» **PROBLEM REQUIREMENTS**
Copy nothing from the entries below except the lines from the one containing "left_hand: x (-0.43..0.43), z" through the one containing "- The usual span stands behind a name", and copy those exactly.

- - - - -

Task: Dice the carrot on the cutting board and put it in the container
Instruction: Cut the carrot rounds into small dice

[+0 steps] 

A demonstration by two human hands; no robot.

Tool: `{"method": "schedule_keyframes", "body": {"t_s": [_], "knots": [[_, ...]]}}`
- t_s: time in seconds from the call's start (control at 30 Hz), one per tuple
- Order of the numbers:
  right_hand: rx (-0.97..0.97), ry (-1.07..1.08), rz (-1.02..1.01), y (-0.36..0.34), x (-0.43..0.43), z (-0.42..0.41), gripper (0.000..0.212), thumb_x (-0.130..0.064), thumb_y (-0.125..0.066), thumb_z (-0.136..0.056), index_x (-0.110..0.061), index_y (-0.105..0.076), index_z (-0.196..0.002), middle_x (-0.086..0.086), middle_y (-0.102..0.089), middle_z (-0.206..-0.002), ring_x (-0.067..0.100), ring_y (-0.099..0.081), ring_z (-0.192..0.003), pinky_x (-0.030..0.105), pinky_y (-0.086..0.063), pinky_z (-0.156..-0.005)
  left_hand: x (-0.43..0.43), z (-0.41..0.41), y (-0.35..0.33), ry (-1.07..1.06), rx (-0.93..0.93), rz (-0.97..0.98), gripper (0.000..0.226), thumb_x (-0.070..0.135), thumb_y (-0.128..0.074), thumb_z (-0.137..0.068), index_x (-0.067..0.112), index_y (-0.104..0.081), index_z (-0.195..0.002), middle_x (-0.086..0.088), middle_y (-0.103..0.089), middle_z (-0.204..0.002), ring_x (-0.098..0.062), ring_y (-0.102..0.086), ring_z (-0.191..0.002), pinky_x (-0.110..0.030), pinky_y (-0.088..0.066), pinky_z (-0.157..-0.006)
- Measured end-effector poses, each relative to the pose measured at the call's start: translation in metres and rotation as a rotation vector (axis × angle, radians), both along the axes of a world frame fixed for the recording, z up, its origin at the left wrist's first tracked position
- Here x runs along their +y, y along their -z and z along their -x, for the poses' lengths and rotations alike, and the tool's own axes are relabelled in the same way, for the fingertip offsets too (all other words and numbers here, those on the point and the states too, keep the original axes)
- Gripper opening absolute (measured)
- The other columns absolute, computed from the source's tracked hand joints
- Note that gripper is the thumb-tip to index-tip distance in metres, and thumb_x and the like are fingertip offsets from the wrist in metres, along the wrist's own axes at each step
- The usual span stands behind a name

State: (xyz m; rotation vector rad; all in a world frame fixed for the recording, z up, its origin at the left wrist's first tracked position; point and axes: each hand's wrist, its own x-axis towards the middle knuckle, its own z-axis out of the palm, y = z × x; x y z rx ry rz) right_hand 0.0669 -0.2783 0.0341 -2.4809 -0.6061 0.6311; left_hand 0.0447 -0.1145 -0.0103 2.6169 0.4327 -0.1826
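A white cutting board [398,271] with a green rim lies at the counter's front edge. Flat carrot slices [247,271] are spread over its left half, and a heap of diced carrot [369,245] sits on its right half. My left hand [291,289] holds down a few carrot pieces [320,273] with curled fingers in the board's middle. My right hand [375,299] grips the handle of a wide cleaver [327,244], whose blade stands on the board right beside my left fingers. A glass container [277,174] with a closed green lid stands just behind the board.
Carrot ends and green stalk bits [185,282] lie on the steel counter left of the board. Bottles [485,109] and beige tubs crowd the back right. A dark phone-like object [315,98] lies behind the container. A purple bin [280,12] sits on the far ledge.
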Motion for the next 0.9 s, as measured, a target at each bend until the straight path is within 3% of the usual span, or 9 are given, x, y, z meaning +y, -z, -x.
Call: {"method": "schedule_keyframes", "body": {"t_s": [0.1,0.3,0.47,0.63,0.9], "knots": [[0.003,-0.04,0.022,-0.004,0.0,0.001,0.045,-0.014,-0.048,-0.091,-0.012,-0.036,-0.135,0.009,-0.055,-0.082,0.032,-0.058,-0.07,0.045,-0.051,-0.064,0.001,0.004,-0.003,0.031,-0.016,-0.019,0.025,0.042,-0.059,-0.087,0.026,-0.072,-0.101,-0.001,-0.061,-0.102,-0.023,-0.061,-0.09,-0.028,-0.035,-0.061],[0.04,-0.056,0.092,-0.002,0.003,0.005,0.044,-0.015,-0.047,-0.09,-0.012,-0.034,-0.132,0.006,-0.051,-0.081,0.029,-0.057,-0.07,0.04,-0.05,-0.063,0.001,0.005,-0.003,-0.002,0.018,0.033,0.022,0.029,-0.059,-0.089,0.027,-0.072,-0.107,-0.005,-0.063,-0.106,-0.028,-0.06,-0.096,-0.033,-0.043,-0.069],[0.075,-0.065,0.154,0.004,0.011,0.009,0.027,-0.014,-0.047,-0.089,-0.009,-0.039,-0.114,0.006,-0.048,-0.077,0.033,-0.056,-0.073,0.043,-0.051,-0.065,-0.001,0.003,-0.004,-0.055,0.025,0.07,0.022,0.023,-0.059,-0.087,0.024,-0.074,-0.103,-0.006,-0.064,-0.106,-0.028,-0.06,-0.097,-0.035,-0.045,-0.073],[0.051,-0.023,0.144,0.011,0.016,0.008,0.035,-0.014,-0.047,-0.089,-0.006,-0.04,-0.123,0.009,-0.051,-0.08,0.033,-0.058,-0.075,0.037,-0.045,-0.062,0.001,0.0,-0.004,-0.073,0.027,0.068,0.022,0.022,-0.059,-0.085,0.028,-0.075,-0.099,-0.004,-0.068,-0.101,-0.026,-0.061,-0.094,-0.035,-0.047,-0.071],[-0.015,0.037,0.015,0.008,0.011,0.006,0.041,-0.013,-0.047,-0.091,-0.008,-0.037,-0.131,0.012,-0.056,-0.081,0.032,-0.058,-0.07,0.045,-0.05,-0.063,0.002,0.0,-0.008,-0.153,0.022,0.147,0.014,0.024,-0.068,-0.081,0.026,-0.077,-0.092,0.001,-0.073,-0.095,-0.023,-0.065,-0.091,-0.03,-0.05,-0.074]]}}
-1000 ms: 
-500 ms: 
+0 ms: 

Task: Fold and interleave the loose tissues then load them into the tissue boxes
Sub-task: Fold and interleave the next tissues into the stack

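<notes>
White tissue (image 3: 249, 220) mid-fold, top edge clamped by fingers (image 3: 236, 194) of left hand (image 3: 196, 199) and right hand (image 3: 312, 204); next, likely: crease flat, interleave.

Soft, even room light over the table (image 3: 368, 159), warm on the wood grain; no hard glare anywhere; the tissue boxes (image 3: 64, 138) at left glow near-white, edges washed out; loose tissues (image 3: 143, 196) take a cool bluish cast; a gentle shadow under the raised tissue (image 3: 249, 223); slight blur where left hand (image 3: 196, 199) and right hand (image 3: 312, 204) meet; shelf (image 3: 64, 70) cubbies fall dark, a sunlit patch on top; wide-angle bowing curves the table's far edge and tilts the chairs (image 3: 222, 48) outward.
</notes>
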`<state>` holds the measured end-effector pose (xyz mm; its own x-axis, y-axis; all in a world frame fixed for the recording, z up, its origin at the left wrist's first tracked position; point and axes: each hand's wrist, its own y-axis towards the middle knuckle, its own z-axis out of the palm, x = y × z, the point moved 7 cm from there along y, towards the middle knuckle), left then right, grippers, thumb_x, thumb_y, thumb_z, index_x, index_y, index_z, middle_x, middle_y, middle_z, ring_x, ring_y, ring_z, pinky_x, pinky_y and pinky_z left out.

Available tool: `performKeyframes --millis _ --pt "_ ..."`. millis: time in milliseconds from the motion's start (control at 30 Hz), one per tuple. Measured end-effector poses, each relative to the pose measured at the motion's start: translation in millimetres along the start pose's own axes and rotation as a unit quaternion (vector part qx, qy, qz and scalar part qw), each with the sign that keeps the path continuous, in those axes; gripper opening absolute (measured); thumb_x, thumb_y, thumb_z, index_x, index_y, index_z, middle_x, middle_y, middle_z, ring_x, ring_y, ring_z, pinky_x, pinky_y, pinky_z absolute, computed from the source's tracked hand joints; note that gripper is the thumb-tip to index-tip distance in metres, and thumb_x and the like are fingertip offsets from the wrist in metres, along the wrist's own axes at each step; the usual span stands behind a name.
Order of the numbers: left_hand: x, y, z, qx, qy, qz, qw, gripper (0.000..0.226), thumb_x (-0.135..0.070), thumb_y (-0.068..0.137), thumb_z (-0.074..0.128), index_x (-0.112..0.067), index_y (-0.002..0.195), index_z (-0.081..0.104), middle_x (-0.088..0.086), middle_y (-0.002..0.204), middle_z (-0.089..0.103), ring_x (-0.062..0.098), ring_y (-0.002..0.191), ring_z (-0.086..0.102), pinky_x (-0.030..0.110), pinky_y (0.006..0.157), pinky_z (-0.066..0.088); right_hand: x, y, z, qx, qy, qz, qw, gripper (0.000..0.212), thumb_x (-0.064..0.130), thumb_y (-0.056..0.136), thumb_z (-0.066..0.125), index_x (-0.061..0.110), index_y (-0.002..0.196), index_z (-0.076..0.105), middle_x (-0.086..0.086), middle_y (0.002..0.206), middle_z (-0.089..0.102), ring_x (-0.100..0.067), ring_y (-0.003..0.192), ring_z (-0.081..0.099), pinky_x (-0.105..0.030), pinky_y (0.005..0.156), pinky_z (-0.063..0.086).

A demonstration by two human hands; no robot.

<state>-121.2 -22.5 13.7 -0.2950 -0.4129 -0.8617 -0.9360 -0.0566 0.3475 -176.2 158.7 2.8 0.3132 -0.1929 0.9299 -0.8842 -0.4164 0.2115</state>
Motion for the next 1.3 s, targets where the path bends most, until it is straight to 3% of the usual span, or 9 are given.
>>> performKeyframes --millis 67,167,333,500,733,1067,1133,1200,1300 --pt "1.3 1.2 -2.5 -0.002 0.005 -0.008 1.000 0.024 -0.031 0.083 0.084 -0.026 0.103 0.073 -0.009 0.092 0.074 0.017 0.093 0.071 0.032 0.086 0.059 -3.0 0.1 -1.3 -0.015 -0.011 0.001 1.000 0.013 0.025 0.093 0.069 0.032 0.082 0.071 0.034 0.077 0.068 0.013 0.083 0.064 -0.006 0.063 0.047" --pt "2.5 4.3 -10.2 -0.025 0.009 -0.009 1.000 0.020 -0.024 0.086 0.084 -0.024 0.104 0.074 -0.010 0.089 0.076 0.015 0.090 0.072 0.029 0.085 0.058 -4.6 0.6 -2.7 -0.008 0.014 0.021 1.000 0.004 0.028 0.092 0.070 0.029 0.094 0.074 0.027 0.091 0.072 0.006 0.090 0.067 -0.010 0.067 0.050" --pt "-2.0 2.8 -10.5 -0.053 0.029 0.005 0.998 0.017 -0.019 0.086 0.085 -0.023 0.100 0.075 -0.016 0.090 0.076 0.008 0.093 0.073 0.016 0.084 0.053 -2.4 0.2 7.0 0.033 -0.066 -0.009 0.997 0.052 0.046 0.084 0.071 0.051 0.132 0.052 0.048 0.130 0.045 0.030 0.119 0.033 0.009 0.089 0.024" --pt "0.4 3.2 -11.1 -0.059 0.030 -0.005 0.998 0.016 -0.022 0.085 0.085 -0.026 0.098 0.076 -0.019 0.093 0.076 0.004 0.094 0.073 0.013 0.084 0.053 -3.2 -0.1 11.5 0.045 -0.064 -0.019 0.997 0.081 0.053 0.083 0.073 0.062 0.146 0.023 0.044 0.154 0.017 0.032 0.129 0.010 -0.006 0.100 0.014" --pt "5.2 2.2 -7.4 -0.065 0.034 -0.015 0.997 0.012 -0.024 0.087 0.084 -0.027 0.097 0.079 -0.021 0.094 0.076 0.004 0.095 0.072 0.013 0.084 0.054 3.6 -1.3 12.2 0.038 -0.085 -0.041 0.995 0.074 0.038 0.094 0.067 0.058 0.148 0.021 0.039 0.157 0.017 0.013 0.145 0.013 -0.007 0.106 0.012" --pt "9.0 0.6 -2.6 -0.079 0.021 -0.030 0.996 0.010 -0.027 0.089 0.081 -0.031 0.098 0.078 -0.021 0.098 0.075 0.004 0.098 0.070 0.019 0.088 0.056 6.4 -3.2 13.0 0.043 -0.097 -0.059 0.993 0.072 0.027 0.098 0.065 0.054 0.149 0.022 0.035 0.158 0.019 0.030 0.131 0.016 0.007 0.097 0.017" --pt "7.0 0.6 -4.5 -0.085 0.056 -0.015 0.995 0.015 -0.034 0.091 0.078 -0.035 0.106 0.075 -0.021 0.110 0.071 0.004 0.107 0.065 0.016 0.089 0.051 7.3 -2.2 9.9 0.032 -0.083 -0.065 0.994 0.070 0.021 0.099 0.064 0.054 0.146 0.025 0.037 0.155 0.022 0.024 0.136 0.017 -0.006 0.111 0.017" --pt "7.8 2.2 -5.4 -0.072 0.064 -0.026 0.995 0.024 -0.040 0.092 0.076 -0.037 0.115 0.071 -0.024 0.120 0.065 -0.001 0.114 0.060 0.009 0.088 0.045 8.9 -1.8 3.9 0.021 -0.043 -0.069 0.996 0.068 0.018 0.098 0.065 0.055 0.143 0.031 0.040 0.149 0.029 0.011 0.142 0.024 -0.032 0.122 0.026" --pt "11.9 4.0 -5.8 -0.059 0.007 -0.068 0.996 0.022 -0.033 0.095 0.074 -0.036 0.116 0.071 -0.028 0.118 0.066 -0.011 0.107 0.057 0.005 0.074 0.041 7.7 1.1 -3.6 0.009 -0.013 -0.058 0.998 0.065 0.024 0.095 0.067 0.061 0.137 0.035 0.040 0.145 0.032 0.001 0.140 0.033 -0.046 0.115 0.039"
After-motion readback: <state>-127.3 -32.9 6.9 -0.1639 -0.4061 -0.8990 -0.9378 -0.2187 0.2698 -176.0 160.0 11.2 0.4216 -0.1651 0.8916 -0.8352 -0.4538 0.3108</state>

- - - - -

» **SOLVED EXERCISE**
  left_hand: x (-0.43..0.43), z (-0.41..0.41), y (-0.35..0.33), ry (-1.07..1.06), rx (-0.93..0.93), rz (-0.97..0.98), gripper (0.000..0.226), thumb_x (-0.070..0.135), thumb_y (-0.128..0.074), thumb_z (-0.137..0.068), index_x (-0.067..0.112), index_y (-0.104..0.081), index_z (-0.195..0.002), middle_x (-0.086..0.088), middle_y (-0.103..0.089), middle_z (-0.204..0.002), ring_x (-0.098..0.062), ring_y (-0.102..0.086), ring_z (-0.191..0.002), pinky_x (-0.110..0.030), pinky_y (-0.088..0.066), pinky_z (-0.157..-0.006)
- Measured end-effector poses, each relative to the pose measured at the call's start: translation in metres and rotation as a rotation vector (axis × angle, radians), both along the axes of a world frame fixed for the recording, z up, its origin at the left wrist's first tracked position
- Here x runs along their +y, y along their -z and z along their -x, for the poses' lengths and rotations alike, and the tool's own axes are relabelled in the same way, for the fingertip offsets too (all other words and numbers here, those on the point and the states too, keep the original axes)
- Gripper opening absolute (measured)
- The other columns absolute, computed from the source's tracked hand joints
- Note that gripper is the thumb-tip to index-tip distance in metres, and thumb_x and the like are fingertip offsets from the wrist in metres, along the wrist's own axes at each step
- The usual span stands behind a name

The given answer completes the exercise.